## PROBLEM REQUIREMENTS
Repeat word for word every line of the data below, from the first through the line containing "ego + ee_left", and stop there.

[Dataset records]
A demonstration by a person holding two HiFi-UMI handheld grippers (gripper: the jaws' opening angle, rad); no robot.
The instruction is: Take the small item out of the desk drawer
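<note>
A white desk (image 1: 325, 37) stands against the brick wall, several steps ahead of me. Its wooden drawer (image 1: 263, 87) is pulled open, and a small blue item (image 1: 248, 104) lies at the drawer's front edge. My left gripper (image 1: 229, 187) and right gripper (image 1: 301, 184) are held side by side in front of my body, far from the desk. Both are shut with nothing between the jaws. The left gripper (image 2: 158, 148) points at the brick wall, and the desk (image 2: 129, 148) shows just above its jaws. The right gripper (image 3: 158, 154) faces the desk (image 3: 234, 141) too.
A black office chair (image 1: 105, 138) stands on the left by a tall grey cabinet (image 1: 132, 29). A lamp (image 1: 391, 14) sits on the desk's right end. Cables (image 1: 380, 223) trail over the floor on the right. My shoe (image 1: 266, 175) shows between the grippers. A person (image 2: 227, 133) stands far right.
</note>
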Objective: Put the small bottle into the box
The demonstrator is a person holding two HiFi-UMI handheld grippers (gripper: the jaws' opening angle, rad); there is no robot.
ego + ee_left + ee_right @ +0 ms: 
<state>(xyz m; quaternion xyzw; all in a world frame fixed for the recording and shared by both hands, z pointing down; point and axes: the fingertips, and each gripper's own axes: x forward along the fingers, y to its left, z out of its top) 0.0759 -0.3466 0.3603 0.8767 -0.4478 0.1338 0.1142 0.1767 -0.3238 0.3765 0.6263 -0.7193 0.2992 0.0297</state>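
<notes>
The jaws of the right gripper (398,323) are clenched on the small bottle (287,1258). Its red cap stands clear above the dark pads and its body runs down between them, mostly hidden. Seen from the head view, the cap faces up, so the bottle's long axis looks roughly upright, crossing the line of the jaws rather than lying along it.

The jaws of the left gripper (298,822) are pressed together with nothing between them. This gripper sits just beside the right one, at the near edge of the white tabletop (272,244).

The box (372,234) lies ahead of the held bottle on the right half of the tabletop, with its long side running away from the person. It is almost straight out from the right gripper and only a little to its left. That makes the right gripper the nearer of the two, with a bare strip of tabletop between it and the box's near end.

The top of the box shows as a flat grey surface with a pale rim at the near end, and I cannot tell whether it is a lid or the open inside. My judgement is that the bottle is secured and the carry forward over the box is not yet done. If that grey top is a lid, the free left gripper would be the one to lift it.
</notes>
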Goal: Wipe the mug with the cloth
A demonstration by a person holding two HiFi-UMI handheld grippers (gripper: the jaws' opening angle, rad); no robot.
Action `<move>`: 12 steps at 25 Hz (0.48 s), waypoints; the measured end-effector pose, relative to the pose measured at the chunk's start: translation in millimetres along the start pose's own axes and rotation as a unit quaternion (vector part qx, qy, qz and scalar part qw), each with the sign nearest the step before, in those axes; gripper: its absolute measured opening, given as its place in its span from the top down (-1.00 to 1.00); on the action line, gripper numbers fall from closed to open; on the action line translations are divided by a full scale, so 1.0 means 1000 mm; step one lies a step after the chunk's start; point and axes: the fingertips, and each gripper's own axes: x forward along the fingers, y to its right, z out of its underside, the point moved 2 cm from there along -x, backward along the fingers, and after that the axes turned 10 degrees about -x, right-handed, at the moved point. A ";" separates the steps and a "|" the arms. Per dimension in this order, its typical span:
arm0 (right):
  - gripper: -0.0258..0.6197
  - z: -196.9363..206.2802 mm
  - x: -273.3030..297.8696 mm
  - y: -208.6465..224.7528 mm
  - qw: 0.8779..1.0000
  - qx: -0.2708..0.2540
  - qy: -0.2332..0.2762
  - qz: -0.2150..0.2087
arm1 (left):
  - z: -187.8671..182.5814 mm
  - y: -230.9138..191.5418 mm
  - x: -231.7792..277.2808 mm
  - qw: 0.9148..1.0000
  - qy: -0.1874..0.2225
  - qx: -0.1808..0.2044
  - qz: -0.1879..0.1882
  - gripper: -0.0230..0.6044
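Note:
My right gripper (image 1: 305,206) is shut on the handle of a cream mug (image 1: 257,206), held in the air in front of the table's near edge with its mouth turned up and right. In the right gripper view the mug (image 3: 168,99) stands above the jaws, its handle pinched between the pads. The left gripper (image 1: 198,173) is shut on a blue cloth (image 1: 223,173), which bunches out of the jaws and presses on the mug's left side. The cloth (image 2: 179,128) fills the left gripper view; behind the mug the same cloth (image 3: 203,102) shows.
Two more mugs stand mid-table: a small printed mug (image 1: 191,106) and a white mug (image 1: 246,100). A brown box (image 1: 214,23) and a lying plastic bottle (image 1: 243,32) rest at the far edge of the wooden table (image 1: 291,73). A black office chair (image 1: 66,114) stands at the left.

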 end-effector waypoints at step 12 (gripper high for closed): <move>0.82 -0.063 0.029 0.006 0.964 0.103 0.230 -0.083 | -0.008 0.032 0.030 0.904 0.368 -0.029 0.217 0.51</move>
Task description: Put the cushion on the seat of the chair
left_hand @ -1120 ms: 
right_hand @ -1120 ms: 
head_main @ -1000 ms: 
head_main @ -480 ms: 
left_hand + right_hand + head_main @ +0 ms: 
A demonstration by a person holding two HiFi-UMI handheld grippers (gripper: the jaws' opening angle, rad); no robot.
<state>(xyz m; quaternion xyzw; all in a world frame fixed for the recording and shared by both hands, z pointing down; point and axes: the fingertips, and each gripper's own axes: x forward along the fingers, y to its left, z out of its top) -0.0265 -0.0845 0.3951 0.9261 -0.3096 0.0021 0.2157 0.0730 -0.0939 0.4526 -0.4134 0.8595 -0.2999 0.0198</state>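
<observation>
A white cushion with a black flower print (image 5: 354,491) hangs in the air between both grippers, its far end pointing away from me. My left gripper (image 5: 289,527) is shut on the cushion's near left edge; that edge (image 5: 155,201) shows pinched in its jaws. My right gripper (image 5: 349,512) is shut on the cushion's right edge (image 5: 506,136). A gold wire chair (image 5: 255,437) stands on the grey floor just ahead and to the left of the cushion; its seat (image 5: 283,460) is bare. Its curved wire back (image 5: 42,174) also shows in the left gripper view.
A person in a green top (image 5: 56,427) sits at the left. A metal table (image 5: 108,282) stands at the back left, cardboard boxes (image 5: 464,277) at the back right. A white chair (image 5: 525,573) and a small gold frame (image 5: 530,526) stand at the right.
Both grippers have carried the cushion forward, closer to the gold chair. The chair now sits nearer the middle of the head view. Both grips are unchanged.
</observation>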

## ANSWER FOR THE TASK
A demonstration by a person holding two HiFi-UMI handheld grippers (gripper: the jaws' opening angle, rad); no robot.
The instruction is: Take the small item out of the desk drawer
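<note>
A white desk (image 1: 325, 37) stands against the brick wall, several steps ahead of me. Its wooden drawer (image 1: 263, 87) is pulled open, and a small blue item (image 1: 248, 104) lies at the drawer's front edge. My left gripper (image 1: 229, 187) and right gripper (image 1: 301, 184) are held side by side in front of my body, far from the desk. Both are shut with nothing between the jaws. The left gripper (image 2: 158, 148) points at the brick wall, and the desk (image 2: 129, 148) shows just above its jaws. The right gripper (image 3: 158, 154) faces the desk (image 3: 234, 141) too.
A black office chair (image 1: 105, 138) stands on the left by a tall grey cabinet (image 1: 132, 29). A lamp (image 1: 391, 14) sits on the desk's right end. Cables (image 1: 380, 223) trail over the floor on the right. My shoe (image 1: 266, 175) shows between the grippers. A person (image 2: 227, 133) stands far right.
</note>
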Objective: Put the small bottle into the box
The demonstrator is a person holding two HiFi-UMI handheld grippers (gripper: the jaws' opening angle, rad); there is no robot.
ego + ee_left + ee_right @ +0 ms: 

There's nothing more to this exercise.